There are several ways to classify a standby database:
- By the nature of the replication:
- Physical standbys: Disk blocks are copied.
- Logical standbys: The streaming of the data changes.
- By the synchronicity of the transactions:
- Asynchronous: There is a possibility of data loss.
- Synchronous: There is no possibility of data loss; the commits in the master wait for the response of the standby.
- By usage:
- Hot standbys: Support read-only connections; the hot standbys are configured for synchronous-commit mode, so their master server must wait for the hot standbys to confirm that they have consolidated the transaction log (when a commit statement is performed on the master, the progress of the commit will only be completed after all of the hot standbys have finished consolidating the transaction log).

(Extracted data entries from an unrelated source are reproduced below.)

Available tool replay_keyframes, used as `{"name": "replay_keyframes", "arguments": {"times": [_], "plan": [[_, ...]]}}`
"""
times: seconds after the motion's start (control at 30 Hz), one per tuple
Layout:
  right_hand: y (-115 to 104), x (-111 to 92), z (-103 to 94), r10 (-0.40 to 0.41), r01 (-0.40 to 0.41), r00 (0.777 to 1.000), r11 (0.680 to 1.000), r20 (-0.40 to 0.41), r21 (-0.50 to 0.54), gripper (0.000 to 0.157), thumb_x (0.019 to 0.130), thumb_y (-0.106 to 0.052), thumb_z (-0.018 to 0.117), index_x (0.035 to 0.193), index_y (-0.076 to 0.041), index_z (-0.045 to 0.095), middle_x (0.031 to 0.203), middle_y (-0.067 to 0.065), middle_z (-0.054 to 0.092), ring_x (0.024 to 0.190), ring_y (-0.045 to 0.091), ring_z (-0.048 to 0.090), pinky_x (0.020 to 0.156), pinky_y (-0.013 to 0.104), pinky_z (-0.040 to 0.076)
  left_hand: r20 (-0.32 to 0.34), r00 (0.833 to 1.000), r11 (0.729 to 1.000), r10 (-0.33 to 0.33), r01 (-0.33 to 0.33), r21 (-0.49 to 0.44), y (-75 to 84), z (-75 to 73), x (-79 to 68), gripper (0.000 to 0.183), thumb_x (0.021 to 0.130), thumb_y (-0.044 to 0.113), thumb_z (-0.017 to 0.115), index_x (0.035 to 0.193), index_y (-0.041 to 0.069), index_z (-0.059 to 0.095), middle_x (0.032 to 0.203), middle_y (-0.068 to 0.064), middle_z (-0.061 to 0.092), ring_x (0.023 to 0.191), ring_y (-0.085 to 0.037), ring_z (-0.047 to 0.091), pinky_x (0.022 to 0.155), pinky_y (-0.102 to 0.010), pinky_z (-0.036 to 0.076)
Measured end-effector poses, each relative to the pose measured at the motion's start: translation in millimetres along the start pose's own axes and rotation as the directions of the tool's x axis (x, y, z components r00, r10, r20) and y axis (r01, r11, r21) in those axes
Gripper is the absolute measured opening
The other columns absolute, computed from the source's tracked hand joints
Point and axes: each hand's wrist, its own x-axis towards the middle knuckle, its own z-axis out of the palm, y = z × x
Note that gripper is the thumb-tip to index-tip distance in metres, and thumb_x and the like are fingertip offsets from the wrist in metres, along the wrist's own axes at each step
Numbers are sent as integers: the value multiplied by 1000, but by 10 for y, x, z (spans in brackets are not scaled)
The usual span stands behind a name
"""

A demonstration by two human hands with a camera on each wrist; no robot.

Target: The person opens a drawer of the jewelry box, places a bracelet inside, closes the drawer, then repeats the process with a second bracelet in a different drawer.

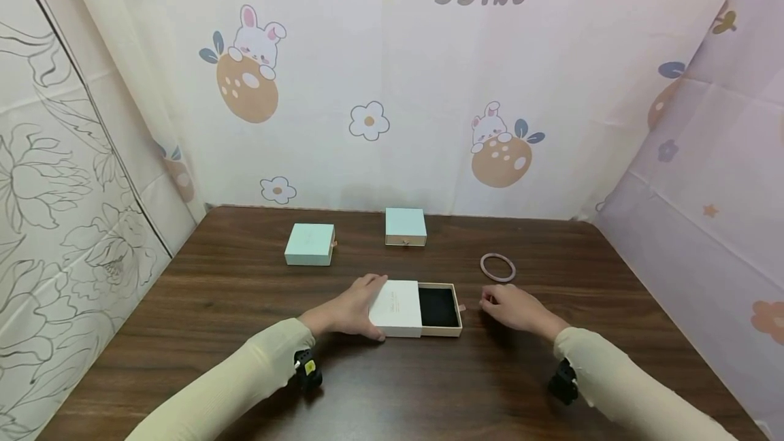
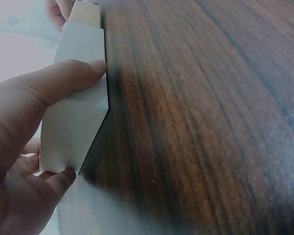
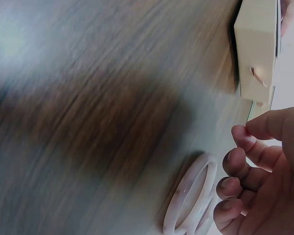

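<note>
My left hand [image 1: 354, 306] grips the white sleeve of a small drawer-style gift box [image 1: 397, 309]. In the left wrist view, its thumb [image 2: 81, 78] lies along one long side while fingertips show at the sleeve's closed end. From the right end the cream drawer [image 1: 442, 333] sticks out partway, showing a black pad [image 1: 438, 307] inside and a short ribbon tab [image 1: 462, 307]. Just right of that tab hovers my right hand [image 1: 517, 307], holding nothing, fingers loosely bent and thumb against the index finger. Beyond it a pale mauve bangle [image 3: 181, 193] lies on the table.
Two closed mint-green boxes stand farther back, one at the left [image 1: 309, 245] and one near the back middle [image 1: 405, 224]. Dark wood makes up the tabletop [image 1: 392, 393]. Printed curtains [image 1: 392, 73] hang behind and along both sides.
</note>
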Motion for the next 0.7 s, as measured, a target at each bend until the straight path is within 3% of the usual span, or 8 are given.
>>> {"name": "replay_keyframes", "arguments": {"times": [0.37, 0.7], "plan": [[177, -57, -107, 16, -16, 1000, 1000, -26, -7, 16, 97, -15, 50, 85, -10, 61, 60, -3, 46, 51, 12, 42, 50, 30, 34, -2, 1000, 1000, 11, -11, -3, -24, 5, 5, 109, 66, 31, 85, 148, -2, 23, 144, -17, 31, 127, -28, 33, 100, -43, 36], [308, -75, -131, 48, -51, 997, 997, -56, -63, 17, 95, -17, 53, 79, -12, 58, 58, -3, 46, 50, 13, 43, 48, 31, 34, 4, 1000, 1000, 3, -2, -24, 10, -16, -8, 107, 67, 29, 85, 148, -3, 23, 144, -18, 30, 128, -29, 33, 100, -44, 36]]}}
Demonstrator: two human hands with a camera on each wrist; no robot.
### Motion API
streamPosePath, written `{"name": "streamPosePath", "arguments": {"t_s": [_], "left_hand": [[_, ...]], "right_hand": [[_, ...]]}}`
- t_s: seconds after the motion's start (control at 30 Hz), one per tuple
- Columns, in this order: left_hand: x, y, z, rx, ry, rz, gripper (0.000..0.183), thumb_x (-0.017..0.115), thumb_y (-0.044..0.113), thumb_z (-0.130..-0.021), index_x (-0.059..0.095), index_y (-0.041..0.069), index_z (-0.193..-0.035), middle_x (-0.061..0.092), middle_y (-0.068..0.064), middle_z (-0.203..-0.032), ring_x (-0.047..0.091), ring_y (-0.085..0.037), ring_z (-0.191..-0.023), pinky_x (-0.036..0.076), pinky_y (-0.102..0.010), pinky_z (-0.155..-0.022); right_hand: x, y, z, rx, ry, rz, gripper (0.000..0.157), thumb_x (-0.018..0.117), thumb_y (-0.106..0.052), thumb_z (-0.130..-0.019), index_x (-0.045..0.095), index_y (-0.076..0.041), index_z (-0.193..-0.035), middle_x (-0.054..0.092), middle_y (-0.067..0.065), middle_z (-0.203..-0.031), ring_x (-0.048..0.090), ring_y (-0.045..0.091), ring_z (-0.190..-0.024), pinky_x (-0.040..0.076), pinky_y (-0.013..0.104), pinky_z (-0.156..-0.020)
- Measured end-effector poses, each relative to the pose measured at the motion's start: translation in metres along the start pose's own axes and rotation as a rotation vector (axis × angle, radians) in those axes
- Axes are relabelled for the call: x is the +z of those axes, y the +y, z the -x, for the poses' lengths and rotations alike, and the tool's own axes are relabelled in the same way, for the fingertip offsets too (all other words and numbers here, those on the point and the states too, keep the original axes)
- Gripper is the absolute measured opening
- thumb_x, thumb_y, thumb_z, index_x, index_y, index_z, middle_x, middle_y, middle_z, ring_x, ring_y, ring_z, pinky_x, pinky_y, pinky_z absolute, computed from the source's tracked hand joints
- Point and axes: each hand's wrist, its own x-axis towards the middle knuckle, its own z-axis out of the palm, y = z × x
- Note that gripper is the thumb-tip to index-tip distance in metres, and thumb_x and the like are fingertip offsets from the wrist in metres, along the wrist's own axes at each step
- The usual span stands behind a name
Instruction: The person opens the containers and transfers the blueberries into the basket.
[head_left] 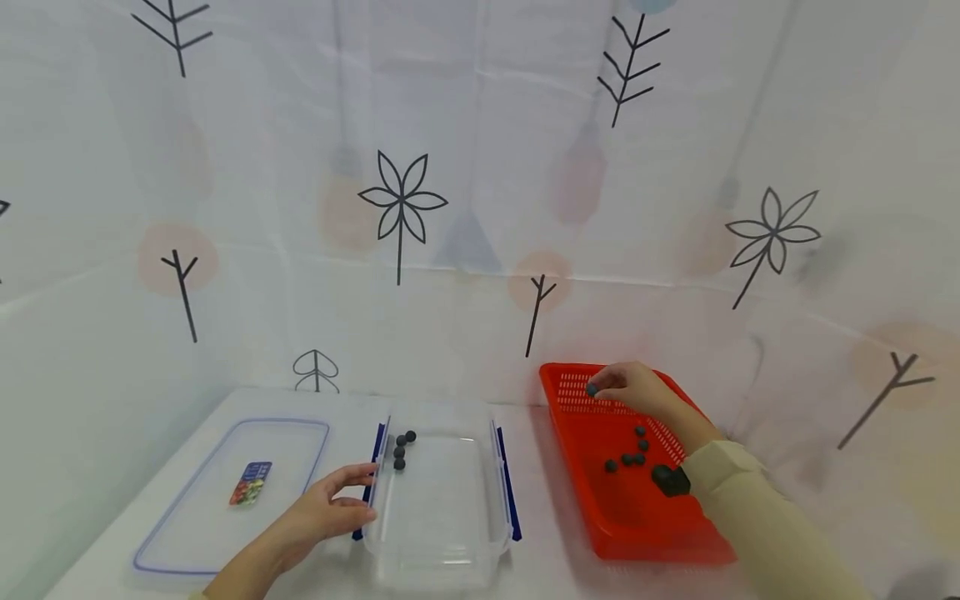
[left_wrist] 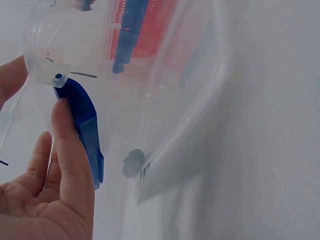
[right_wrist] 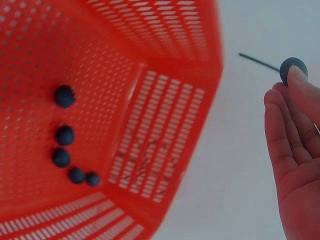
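My right hand point(head_left: 634, 388) is raised over the far end of the red basket point(head_left: 600, 533). It pinches one blueberry point(right_wrist: 293, 69) between thumb and fingertips. Several dark blueberries point(right_wrist: 64, 135) lie on the basket's floor, beside dark green lumps point(head_left: 670, 480) partly hidden by the sleeve. My left hand point(head_left: 330, 510) rests at the left side of a clear plastic container point(head_left: 442, 550), fingers fairly straight and spread. In the left wrist view a finger lies along the container's blue side latch point(left_wrist: 86, 125). Several blueberries point(head_left: 399, 452) sit inside the container along its left wall.
A clear lid point(head_left: 202, 533) with a blue edge and a printed label point(head_left: 251, 483) lies flat on the white table, left of the container. Another blue latch point(head_left: 510, 483) hangs out on the container's right side. Behind everything rises a patterned white curtain point(head_left: 480, 333).
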Motion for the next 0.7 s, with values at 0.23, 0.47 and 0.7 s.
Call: {"name": "streamPosePath", "arguments": {"t_s": [0.23, 0.47, 0.7], "left_hand": [[0.002, 0.003, -0.002, -0.013, 0.027, -0.015, 0.072, 0.076, 0.015, -0.077, 0.041, 0.007, -0.139, 0.042, -0.016, -0.133, 0.052, -0.023, -0.096, 0.049, -0.038, -0.080], [0.002, 0.002, -0.003, -0.022, 0.014, 0.008, 0.072, 0.076, 0.015, -0.077, 0.040, 0.007, -0.139, 0.040, -0.016, -0.134, 0.051, -0.023, -0.097, 0.049, -0.038, -0.080], [0.000, -0.001, -0.002, -0.030, 0.007, 0.018, 0.072, 0.075, 0.014, -0.078, 0.039, 0.006, -0.140, 0.039, -0.017, -0.134, 0.051, -0.022, -0.096, 0.049, -0.038, -0.080]], "right_hand": [[-0.001, 0.021, 0.015, 0.050, -0.009, 0.000, 0.018, 0.065, -0.007, -0.087, 0.065, 0.003, -0.102, 0.066, 0.008, -0.093, 0.061, 0.027, -0.086, 0.051, 0.041, -0.077], [0.008, 0.052, 0.022, 0.092, -0.042, -0.006, 0.018, 0.066, -0.004, -0.085, 0.065, 0.004, -0.101, 0.065, 0.008, -0.092, 0.060, 0.028, -0.084, 0.052, 0.041, -0.074], [0.018, 0.065, 0.029, 0.137, -0.069, 0.002, 0.016, 0.067, 0.001, -0.082, 0.065, 0.006, -0.097, 0.065, 0.011, -0.088, 0.059, 0.026, -0.078, 0.052, 0.038, -0.069]]}}
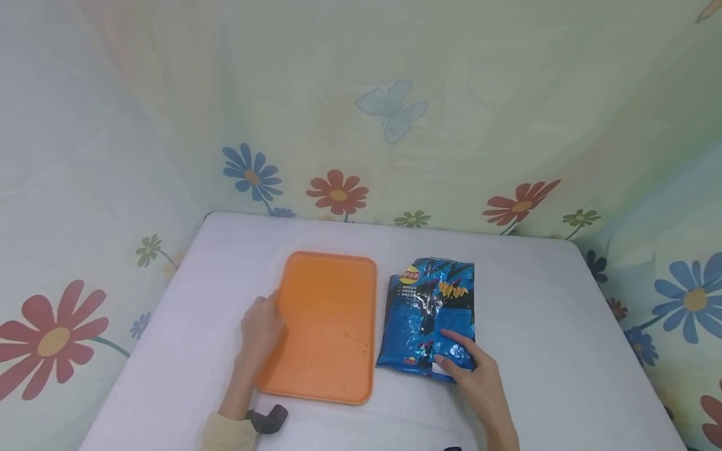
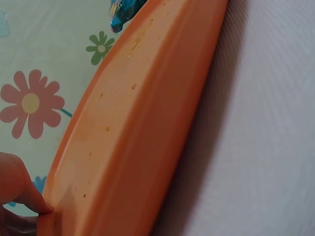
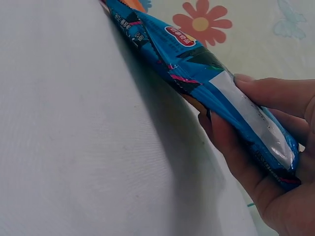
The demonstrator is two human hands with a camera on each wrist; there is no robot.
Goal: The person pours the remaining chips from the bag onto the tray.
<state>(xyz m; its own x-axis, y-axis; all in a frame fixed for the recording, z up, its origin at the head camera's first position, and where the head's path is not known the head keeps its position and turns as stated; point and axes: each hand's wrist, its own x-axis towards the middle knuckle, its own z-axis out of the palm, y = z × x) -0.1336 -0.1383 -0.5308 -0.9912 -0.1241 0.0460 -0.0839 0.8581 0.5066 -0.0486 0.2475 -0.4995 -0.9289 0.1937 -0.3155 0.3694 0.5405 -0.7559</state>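
Note:
An orange tray (image 1: 327, 319) lies on the white table, with small crumbs (image 2: 107, 129) scattered over its surface. My left hand (image 1: 262, 329) grips the tray's left rim; in the left wrist view a thumb (image 2: 22, 184) presses on that edge. To the right of the tray is a blue bag of chips (image 1: 420, 319), creased and shiny. Its lower right corner is in my right hand (image 1: 476, 376), thumb on top. The right wrist view has fingers curled under the bag (image 3: 197, 64), which tilts up off the cloth on that side.
A white cloth covers the table (image 1: 564, 338). Behind it and at both sides hangs a pale curtain (image 1: 451, 156) printed with flowers and a butterfly. A dark strap piece (image 1: 269, 419) sits at my left wrist.

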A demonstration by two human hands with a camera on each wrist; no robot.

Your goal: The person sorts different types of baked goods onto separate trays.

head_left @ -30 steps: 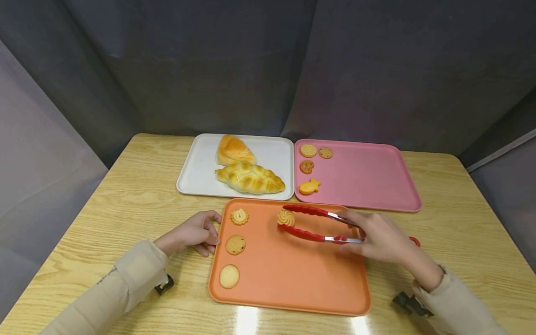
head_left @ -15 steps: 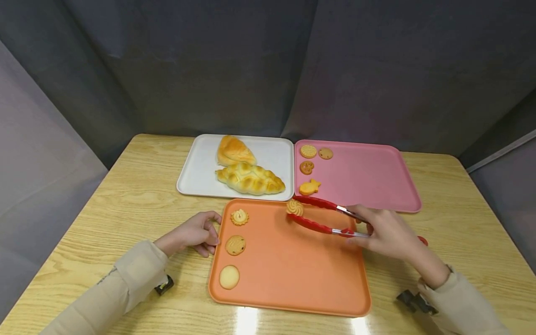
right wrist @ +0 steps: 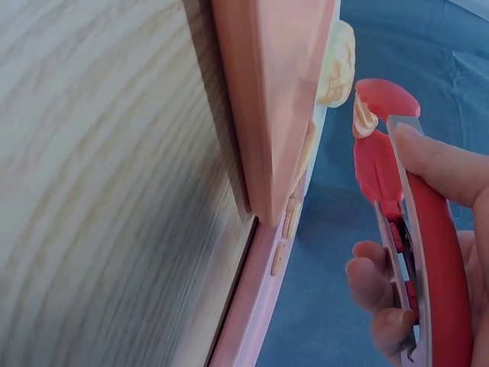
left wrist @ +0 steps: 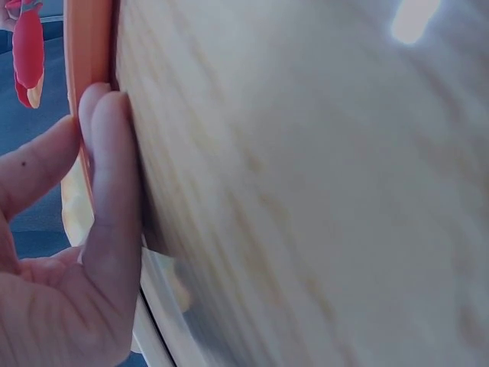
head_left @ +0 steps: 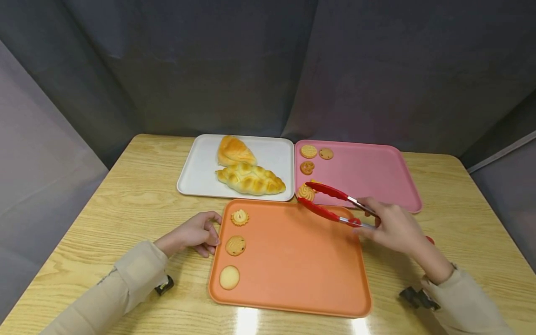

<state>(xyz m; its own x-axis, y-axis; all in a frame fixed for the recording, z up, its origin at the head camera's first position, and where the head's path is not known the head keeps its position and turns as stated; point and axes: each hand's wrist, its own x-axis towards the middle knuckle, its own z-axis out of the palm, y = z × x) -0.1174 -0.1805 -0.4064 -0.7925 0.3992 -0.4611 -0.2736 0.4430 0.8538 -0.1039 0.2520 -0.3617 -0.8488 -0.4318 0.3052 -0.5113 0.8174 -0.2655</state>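
Note:
My right hand (head_left: 395, 228) grips red-tipped tongs (head_left: 331, 215) by their metal arms. Between the tong tips is a swirled cookie (head_left: 306, 192), held over the near left corner of the pink tray (head_left: 364, 174). It overlaps a fish-shaped cracker, mostly hidden behind it. In the right wrist view the tongs (right wrist: 428, 252) pinch the cookie (right wrist: 364, 118) at its edges. My left hand (head_left: 200, 233) holds the left rim of the orange tray (head_left: 301, 265); in the left wrist view thumb and fingers pinch that rim (left wrist: 90, 46) from both sides.
Down the orange tray's left side lie a ruffled cookie (head_left: 239, 217), a chip cookie (head_left: 235, 245) and a plain round one (head_left: 229, 278). On the pink tray sit a pretzel (head_left: 307, 168) and two round biscuits. The white tray (head_left: 197, 172) bears a braided bread (head_left: 251, 179) and another bread.
My right hand has carried the swirled cookie in the tongs away from me and rightward, from over the orange tray to the pink one. The left hand has stayed put.

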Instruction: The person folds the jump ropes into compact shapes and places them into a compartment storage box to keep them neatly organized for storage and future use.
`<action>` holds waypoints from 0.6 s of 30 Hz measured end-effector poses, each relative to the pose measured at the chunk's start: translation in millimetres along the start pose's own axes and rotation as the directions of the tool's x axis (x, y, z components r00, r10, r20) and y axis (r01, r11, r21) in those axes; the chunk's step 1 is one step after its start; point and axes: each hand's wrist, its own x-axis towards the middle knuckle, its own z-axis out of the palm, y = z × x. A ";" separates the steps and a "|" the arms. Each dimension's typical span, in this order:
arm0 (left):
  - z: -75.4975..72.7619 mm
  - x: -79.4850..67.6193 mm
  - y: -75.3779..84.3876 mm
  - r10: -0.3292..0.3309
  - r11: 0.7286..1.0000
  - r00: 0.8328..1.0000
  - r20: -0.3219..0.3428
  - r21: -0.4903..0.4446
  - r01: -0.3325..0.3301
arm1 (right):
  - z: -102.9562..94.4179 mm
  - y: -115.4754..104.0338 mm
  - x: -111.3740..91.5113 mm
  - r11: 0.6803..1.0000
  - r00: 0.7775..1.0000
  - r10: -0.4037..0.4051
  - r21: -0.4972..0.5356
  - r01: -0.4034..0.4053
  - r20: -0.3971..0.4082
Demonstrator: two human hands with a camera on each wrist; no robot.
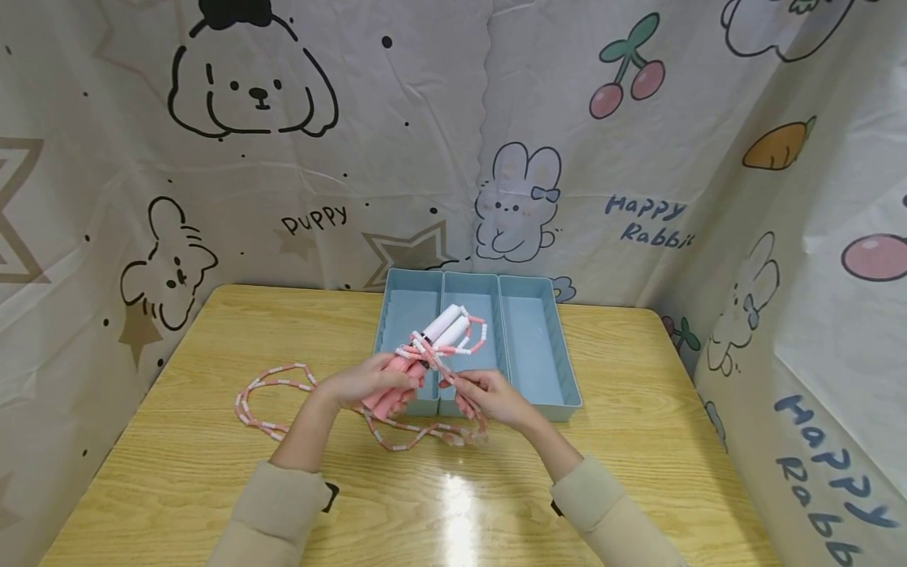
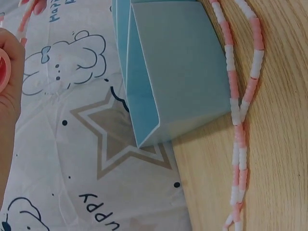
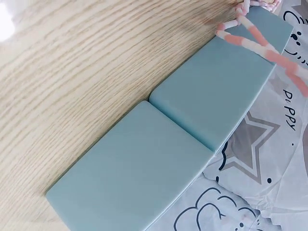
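A jump rope (image 1: pixel 398 446) with pink and white beads has two handles (image 1: pixel 386 400), pink at one end and white at the other. My left hand (image 1: pixel 357 381) grips both handles together, tilted over the blue box's front. Beaded rope is wound around their middle, with a loop sticking out past the white ends. Thumb and fingers of my right hand (image 1: pixel 492 396) pinch a strand just right of the handles. At the left wrist view's edge, a round pink handle end (image 2: pixel 3 70) pokes out of the left fist. The right wrist view shows only rope strands (image 3: pixel 250 44), not the hand.
Behind the hands stands a light blue box (image 1: pixel 540 350) with three side-by-side compartments. More rope lies looped on the wooden table (image 1: pixel 623 441), left of the box and in front of it. Printed cloth (image 1: pixel 397 173) hangs behind the table and along both sides.
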 end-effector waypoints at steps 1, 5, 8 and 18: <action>-0.8 -0.9 0.4 0.006 1.000 1.000 -0.012 0.003 -0.006 | 0.1 -0.2 -0.5 1.000 1.000 -0.004 0.004 0.004 -0.005; -4.3 -3.4 0.4 0.002 1.000 0.999 -0.048 -0.015 -0.003 | -0.5 -1.2 -2.7 1.000 1.000 0.001 0.031 -0.001 -0.010; -5.7 -3.2 -0.7 -0.018 0.999 0.998 -0.057 -0.047 0.015 | -1.0 -2.6 -3.4 1.000 1.000 0.012 0.029 -0.012 -0.004; -9.3 -3.7 -2.9 -0.034 0.996 0.992 -0.120 -0.087 0.023 | 0.2 -7.2 -4.1 0.999 0.998 0.042 0.023 -0.043 0.041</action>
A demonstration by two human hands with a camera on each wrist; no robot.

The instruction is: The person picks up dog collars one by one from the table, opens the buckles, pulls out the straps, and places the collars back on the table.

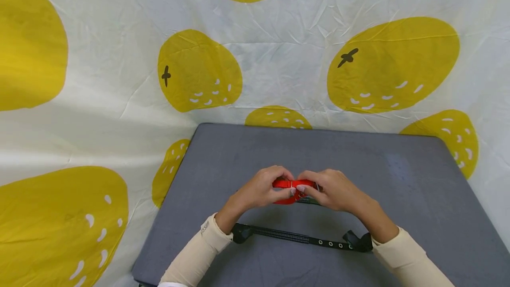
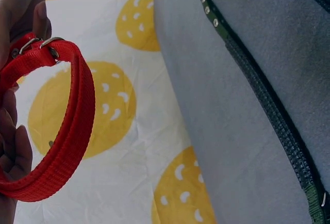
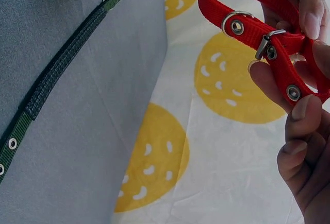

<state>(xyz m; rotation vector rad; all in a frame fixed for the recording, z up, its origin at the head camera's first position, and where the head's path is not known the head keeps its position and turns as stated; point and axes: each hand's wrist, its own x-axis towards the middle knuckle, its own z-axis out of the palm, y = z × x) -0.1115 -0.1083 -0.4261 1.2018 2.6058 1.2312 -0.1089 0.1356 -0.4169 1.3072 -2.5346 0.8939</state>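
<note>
A red collar (image 1: 284, 184) with metal eyelets is held in the air above the grey table, bent into a loop. My left hand (image 1: 264, 187) pinches its left side between thumb and fingers. On the other side, close by, my right hand (image 1: 332, 189) pinches the collar near its metal buckle (image 3: 268, 44). A D-ring (image 3: 237, 22) sits beside the buckle. The eyeleted end (image 3: 286, 74) of the strap runs at the buckle; whether the prong is through an eyelet, I cannot tell.
Behind the hands, a green collar (image 2: 247, 74) with dark padding and eyelets lies on the grey table (image 1: 338, 149). A second dark eyeleted collar (image 1: 287, 234) lies nearer, below the forearms. A white curtain (image 1: 279, 70) with yellow fruit print surrounds the table.
</note>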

- Async standbys: These kinds of servers are configured by asynchronous-commit mode; therefore, the master server will not wait for the async standbys to consolidate the transaction log (when a commit statement is performed on the master, the progress of the commit will not wait for these async standbys to consolidate).
PostgreSQL uses a stream of WAL records to synchronize the standby databases. They can be synchronous or asynchronous, and the entire database server is replicated.
However, a master-slave setup is not enough to effectively ensure HA, as we also need to handle failures. To handle failures, we need to be able to detect them. Once we know there is a failure, for example, errors on the master, or the master is not responding, then we can select a slave and failover mechanism to it with the smallest amount of delay possible. It is important that this process is as efficient as possible, in order to restore full functionality so that the applications can start functioning again. PostgreSQL itself does not include an automatic failover mechanism, so it will require some custom script or third-party tools for this automation.
After a failover happens, the applications need to be notified accordingly so that they can start using the new master. Additionally, we need to evaluate the state of our architecture after a failover because we can run into a situation where we only have the new master running (for instance, we had a master and only one slave before the issue). In that case, we will need to somehow add a slave so as to recreate the master-slave setup we originally had for HA.